A recent New York Times article by Daniel J. Wakin (February 12, 2008) outlines a semester-long curriculum at Curtis Institute of Music in Philadelphia, one of the top conservatories in the country. The idea is that for an entire term, everyone is going to be playing, studying, and otherwise exposed to Beethoven’s String Quartet No. 11 in F Minor, Op. 95. Large ensemble transcriptions, chamber groups, analytical lectures, academic classes: everyone does Beethoven.
I’m certainly smiling, and probably a lot of others also: nothing better! Beethoven immersion! The Talmudic aspect particularly appeals to me: take a tiny excerpt of the holy wrtitings, say a line or two, and work it over and study it from every angle. In this case, it is a single work from The Repertoire, a work with (obviously) a tremendous amount to teach, and the whole population of Curtis sets about being each other’s study partners for the term and working the piece over. This is the sort of thing that cannot be put in a curricular plan or course cataloge but has the potential to change lives more profoundly than The History Sequence or The Theory Sequence could ever do.
Incidentally, I’m sure that other places do things like this; Curtis isn’t the first. We did something like it, unofficially, in Autumn of 2006. (How could the Times have missed it? Their 24-hour feed from the Front Range must have failed.) That semester, the opera department put on Mozart’s Marriage of Figaro, without question one of the greatest operas of all time. So: two casts of singers, plus all the orchestral players involved of course. The understudies each got a concert performance of an aria from the opera with the chamber (second) orchestra, so there was a decent payoff for all their work.

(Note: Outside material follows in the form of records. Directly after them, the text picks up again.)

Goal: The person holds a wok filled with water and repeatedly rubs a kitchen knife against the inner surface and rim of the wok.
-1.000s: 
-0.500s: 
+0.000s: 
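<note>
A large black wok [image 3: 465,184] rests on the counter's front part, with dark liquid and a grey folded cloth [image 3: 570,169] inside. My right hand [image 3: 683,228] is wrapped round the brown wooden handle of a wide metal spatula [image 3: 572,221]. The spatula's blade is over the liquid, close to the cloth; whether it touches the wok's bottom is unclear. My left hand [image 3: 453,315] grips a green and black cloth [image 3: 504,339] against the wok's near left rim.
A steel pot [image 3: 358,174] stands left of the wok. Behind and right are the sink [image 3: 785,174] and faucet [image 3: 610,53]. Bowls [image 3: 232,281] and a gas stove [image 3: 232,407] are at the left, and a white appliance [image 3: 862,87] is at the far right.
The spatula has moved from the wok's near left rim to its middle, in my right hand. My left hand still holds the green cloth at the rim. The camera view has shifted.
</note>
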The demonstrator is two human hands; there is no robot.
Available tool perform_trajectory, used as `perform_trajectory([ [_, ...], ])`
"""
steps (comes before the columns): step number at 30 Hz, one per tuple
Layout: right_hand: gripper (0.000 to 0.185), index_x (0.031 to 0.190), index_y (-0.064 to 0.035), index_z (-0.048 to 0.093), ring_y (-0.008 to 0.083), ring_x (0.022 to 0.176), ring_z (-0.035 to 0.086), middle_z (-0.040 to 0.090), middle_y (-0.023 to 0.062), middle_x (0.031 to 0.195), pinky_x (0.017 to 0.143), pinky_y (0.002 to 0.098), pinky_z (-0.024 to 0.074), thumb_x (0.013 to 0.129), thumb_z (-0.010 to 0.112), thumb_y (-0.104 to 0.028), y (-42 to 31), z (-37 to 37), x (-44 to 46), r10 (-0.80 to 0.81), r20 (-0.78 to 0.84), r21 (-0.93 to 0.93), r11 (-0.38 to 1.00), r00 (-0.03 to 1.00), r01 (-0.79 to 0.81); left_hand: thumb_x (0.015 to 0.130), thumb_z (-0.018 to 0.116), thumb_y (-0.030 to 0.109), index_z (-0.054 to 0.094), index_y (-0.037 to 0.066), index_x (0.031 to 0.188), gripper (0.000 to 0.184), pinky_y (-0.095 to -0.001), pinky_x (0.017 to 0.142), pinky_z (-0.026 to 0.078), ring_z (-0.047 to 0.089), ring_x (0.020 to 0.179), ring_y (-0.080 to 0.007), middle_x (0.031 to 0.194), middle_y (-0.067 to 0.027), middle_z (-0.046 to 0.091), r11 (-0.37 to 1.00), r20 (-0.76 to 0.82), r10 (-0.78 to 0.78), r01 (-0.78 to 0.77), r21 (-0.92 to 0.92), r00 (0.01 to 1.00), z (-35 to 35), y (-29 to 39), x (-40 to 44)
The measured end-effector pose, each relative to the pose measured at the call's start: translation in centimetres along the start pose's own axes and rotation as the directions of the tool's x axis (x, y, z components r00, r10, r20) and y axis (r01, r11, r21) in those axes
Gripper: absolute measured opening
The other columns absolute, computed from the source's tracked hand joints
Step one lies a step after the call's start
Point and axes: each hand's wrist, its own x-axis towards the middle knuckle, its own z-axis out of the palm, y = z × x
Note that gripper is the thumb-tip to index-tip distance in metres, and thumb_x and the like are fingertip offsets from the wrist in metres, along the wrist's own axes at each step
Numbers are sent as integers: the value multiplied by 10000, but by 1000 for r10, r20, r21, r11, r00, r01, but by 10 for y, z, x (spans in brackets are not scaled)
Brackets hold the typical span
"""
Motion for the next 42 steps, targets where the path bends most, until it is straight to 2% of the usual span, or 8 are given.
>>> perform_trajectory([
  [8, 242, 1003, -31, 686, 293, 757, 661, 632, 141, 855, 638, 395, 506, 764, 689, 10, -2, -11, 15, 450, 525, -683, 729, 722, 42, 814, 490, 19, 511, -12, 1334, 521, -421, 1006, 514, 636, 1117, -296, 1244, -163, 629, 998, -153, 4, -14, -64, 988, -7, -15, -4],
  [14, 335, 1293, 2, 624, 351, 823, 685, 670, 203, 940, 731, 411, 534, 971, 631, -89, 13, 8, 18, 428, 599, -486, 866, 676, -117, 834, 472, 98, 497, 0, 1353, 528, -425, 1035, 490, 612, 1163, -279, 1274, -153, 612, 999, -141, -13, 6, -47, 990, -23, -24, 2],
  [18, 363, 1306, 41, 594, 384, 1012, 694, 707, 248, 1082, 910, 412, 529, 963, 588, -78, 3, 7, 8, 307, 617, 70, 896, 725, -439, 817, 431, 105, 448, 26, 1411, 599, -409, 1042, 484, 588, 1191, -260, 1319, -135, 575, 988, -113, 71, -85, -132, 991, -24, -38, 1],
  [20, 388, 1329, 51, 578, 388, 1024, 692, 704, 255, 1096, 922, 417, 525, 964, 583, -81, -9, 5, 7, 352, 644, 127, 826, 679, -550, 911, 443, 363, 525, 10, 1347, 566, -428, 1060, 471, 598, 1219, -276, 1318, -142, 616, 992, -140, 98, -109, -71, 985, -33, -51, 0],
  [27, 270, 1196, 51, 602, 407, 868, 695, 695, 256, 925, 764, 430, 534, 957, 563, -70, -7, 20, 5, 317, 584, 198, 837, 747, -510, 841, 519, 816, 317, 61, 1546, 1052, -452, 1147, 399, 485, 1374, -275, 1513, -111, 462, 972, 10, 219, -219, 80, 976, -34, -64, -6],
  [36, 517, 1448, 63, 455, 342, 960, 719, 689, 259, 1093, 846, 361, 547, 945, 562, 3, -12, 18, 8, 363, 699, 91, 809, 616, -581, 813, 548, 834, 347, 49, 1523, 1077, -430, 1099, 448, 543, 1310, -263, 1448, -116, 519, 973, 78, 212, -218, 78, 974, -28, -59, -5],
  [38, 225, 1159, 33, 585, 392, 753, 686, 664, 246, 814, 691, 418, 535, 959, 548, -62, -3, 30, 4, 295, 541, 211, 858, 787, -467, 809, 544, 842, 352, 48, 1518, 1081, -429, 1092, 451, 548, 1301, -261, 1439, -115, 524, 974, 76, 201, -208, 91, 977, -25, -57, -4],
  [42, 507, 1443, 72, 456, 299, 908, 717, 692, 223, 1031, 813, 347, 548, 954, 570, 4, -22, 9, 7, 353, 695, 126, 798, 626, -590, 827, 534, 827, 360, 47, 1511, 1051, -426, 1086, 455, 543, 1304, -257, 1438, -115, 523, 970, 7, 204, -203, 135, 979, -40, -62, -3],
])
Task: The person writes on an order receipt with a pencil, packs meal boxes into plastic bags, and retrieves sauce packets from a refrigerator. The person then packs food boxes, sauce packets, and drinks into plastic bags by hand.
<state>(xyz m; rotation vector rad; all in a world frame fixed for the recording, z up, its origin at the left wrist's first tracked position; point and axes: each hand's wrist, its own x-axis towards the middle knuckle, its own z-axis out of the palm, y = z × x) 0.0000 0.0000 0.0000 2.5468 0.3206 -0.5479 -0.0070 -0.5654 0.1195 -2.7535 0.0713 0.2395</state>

I assembled and taught a graduate seminar on the opera, dealing with the original Beaumarchais play and the trilogy of plays it comes from, Paisiello’s earlier Barber of Seville (which Mozart knew and drew upon; that is the first of the trilogy while Figaro is the second), Mozart’s musical language, syntax, dramatic approach, and so on. How better to spend a semester than living the Marriage of Figaro?
At UCSB, in Spring quarter 1980, Prof. Alejandro E. Planchart decided to put on the Monteverdi Vespers of 1610, utilizing probably two-thirds of the department (I got to play harpsichord continuo for the solo numbers and a couple of other pieces). So I rehearsed with those singers all year, oncfe a week: Nigra sum, Pulchra es, Duo seraphim, Audi coelum. Unbearably beautiful. By the time of the concert, the entire department, basically, was at a fever pitch, having lived inside one of Monteverdi’s absolute greatest masterpieces—probably the—for that length of time. Purely and simply, any musician that participated came out different, utterly transformed, with rearranged DNA. This Curtis story gave me a warm feeling because of those memories: I know what students and faculty alike are going to get from that experience, and the fact that they’re sharing it as a large community enriches it exponentially.
Somewhere in the back of my mind I wonder what that anti-canon wing of cultural criticism makes of all this. How much more galling, for people who object to received texts and sacralization and handed-down wisdom and limited perspectives and so on to be confronted with a curriculum of one revered piece by the most revered of composers? I can imagine some difficulties myself, were the piece a Wagner opera or something. Maybe you just can’t abide Beethoven, or Mozart, or Monteverdi. (If that’s the case, God have mercy on you…but I digress.)
The Times article is a puff piece, not a resistant reading of the pedagogical concept, so certain questions didn’t get asked. The fact is that the experience of intense, extended, serious study of anything in this kind of detail will change the students forever, whether they’re string players or not. Studying anything with the combination of exaltation, reverence, and doggedness to work the Truth out of it will change the student, whether the revelations remain or not, or even if the commitment to the piece remains. Anyone who has played a memorized piano recital knows this experience; a tremendous amount ot time is spent making the works a part of one’s brain tissue, and some are kept and some…are not. Though it will always feel like it is about the music, about the Monteverdi Verspers or Beethoven Op. 95, it is about the study itself, the commitment, the…damn it, the love of the Law. The students will emerge knowing how to study anything in this kind of depth, to reflect on it, to think deeply about it without constantly being hampered by an approaching performance date, the necessity of covering more ground, making compromises because of real-world practicalities and so on. That is the most important lesson of all: they’re not just learning the fingerings and bowings; they will be doing higher learning for an entire year—a rare enough opportunity, I would guess, for hotshot performers of the Curtis stripe who are always gigging, always in demand.
Fortune smiles upon all of them. That is what a School of Music is for: that kind of aggregate of students and faculty who can simply make extraordinary things happen in a collaborative way. It can be done many other places, of course. We do that here, as I said; indeed, plans are currently afoot for the forthcoming Haydn year—string quartets, symphonies, piano sonatas. Can’t wait!